Feature Extraction in SAS Model Studio, Part 1: Principal Components Analysis

This post will be the first in a four-part series on feature extraction techniques in SAS Model Studio, where I’ll be exploring practical methods for preparing data for modeling. First, why a four-part series? The Feature Extraction node in Model Studio has four feature extraction methods: Autoencoders, Principal Components Analysis, Robust Principal Components Analysis, and Singular Value Decomposition. I plan to write a post on each method. In case you’re unfamiliar with it, Model Studio is a GUI based data mining tool running on SAS Viya. Although it supports nearly all aspects of the data mining lifecycle, it has the primary purpose of building predictive models.

I’ll start with Principal Components Analysis (PCA) which is a well-known and foundational technique for reducing complexity and handling correlated inputs. I’ll cover the concept and purpose of PCA and provide a short, Model Studio based example. For data scientists with backgrounds in mathematics, statistics, or even engineering, the discussion on PCA will likely be a review but you’ll also gain new insight into implementing this method in a Model Studio flow.

Why Extract New Features?

In predictive modeling, success rarely comes down to the machine learning algorithm used to make predictions alone. More often, it’s driven by how well the input data is prepared. This is where feature extraction becomes critical. By the way, feature extraction can go by many terms. Feature engineering and feature creation are two of many other possible terms that could be used for the same concept. I’ll stick with feature extraction in this series, as that’s the name of the Model Studio node I’m focusing on. What’s the idea of feature extraction? It’s basically transforming and/or combining input variables into new inputs that are used in the model for prediction. By transforming raw variables into more meaningful and effective inputs, feature extraction helps reduce noise, improve model stability, and increase predictive performance. Without it, even sophisticated models can struggle with redundant, inconsistent, or overly complex data.

A Simple View of PCA

At a high level, PCA is a method for reducing a large set of variables into a smaller, more manageable set, while preserving most of the important information contained in the input variables. Rather than working with many input variables that may overlap or move together, PCA combines all features to create new ones. Even when strong correlations exist in the raw inputs, PCA creates new, independent variables which are called principal components. These principal components (PCs) are linear combinations constructed on all available inputs. Although PCA primarily would be used on interval inputs, categorical inputs could also be used through dummy coding or using some target-based transformations on them. The method is unsupervised, meaning it ignores the target variable. PCA focuses on capturing the most meaningful variation in the data. In simple terms, PCA helps you summarize your data, typically in lower dimensions, making it easier to work with and often more effective for modeling. One of the drawbacks with PCA is giving up interpretability. Although in theory, the linear combinations created in the PCA are interpretable, in practice, especially given a large number of input variables, direct interpretation of the final model is not possible.

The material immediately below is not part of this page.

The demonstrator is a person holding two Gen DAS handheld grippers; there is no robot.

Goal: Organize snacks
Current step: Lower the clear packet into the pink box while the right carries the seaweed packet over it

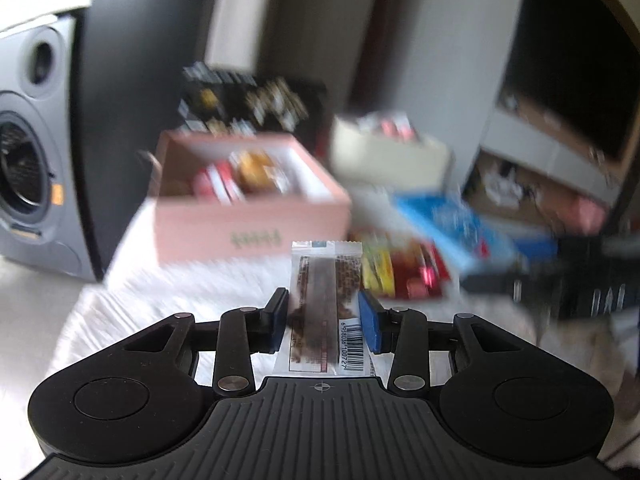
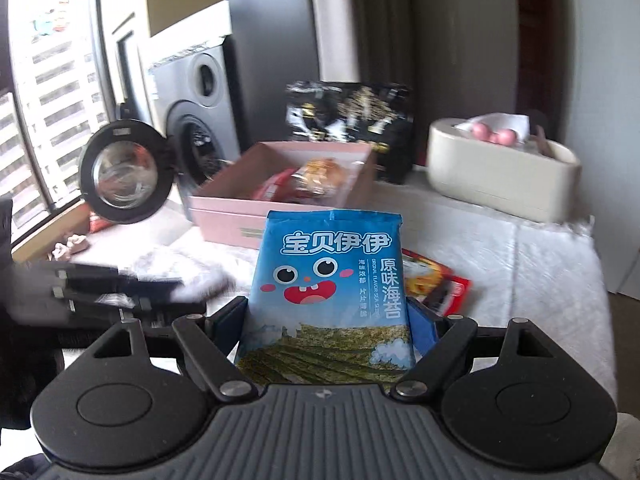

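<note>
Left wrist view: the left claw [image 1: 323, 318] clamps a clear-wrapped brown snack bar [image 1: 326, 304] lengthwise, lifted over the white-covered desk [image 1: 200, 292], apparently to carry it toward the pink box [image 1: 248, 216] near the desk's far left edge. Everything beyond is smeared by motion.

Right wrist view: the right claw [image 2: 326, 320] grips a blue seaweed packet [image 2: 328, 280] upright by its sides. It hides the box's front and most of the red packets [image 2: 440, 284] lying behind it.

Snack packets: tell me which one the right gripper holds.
The blue seaweed packet with a cartoon face, clamped in the right gripper; the left gripper holds a clear-wrapped brown bar.
</note>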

Why Use PCA in Data Preprocessing?

PCA is especially useful during data preparation because it addresses several common modeling challenges. One issue that often arises in business data is multicollinearity. Multicollinearity is essentially having highly correlated inputs in the modeling data, the presence of which can destabilize models. PCA replaces the correlated inputs with independent components. Having too many inputs in the data and using them all in a predictive model is an easy way to prevent the model from generalizing to new data. In other words, using all (or a large number of) inputs in a model typically leads to overfitting the training data as well as increased training time. PCA reduces dimensionality of your input space. Although mathematically as many PCs can be constructed as there are inputs in the data, typically a small number of them are needed. Lower-importance variation, i.e., noise, in the raw data can be filtered out by focusing on the most informative components. Using PCs in place of raw inputs also means improved model efficiency. Simpler, cleaner inputs often lead to more stable and efficient models. When using PCA for data preprocessing, the result is typically a dataset that is smaller in terms of mathematical dimensionality but is also better structured for analysis.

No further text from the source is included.